## ASSIGNMENT
Reply with one number, the count of lines below that contain the string "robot".
┄┄┄┄┄┄
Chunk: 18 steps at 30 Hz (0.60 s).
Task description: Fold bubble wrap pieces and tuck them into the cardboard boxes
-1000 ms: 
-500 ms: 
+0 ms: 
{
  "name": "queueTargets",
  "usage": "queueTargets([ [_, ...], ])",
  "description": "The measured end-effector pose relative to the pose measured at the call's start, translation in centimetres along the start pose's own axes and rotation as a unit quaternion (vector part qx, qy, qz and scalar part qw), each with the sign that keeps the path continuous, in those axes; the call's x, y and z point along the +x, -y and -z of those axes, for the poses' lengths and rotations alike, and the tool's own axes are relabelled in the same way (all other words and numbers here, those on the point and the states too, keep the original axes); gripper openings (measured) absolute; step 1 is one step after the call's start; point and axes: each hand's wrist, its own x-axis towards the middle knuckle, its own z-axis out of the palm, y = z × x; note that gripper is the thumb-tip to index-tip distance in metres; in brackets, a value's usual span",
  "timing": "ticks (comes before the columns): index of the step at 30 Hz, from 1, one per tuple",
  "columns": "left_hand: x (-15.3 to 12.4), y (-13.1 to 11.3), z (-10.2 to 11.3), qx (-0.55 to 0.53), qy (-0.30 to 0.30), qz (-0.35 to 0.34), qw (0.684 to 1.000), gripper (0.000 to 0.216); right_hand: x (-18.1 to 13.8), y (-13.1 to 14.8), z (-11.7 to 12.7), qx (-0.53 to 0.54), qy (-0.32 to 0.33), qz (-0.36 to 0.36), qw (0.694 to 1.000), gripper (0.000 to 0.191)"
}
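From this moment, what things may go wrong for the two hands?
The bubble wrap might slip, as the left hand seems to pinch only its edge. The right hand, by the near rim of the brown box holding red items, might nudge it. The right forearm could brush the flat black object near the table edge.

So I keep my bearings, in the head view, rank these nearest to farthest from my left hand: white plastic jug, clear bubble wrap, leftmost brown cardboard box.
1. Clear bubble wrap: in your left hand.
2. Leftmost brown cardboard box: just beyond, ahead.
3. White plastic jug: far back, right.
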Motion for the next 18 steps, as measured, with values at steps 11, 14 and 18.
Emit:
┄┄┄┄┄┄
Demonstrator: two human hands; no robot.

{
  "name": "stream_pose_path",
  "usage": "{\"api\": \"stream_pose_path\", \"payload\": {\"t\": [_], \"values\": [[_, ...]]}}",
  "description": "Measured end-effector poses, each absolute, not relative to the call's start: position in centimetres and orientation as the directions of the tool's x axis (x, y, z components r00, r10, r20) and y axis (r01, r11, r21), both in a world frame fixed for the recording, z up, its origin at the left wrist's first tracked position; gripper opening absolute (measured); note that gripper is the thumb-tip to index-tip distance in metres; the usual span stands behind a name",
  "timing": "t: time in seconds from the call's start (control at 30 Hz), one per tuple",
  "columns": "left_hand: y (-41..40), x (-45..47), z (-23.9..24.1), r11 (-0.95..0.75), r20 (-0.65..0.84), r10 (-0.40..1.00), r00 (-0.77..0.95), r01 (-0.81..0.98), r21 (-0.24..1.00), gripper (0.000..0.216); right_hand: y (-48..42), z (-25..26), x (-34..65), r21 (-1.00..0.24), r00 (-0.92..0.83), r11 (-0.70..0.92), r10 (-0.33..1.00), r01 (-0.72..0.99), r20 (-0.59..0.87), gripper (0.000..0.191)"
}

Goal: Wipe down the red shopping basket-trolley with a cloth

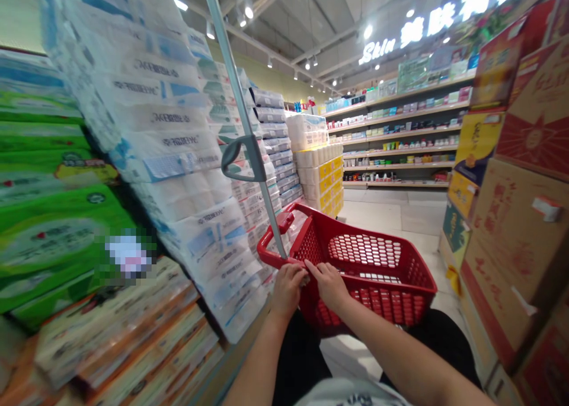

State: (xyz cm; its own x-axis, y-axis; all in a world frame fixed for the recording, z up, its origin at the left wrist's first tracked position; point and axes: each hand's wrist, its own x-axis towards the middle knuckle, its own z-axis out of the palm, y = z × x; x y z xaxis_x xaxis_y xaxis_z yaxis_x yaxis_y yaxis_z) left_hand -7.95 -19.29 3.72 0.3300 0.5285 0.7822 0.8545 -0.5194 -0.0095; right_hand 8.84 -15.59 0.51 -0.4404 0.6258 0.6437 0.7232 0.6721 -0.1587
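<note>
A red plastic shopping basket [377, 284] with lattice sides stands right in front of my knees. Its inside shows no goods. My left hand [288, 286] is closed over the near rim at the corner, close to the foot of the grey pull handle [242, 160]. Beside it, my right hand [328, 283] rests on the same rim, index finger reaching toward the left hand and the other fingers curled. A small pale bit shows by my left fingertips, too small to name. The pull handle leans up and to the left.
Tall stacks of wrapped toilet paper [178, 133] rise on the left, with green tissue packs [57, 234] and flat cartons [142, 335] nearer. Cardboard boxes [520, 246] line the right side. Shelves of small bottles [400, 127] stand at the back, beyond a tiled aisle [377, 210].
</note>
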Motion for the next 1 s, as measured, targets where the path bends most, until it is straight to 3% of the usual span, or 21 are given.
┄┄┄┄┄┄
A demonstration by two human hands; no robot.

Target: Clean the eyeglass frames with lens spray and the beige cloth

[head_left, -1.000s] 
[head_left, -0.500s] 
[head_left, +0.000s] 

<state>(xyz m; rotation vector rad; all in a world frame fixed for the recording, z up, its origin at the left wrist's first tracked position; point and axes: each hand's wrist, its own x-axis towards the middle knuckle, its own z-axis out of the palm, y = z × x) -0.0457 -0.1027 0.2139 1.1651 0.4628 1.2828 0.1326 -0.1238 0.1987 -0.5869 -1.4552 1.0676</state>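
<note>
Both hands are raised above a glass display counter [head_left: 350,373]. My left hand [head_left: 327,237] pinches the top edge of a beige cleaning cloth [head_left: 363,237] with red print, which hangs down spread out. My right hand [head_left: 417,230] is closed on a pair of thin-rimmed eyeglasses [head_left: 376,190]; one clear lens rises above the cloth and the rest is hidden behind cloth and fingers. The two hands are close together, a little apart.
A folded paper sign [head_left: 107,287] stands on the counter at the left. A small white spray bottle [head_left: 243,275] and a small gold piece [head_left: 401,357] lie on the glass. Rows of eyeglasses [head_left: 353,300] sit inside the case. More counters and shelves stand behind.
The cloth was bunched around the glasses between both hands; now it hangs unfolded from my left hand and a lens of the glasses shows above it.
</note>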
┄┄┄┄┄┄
## TASK ANSWER
2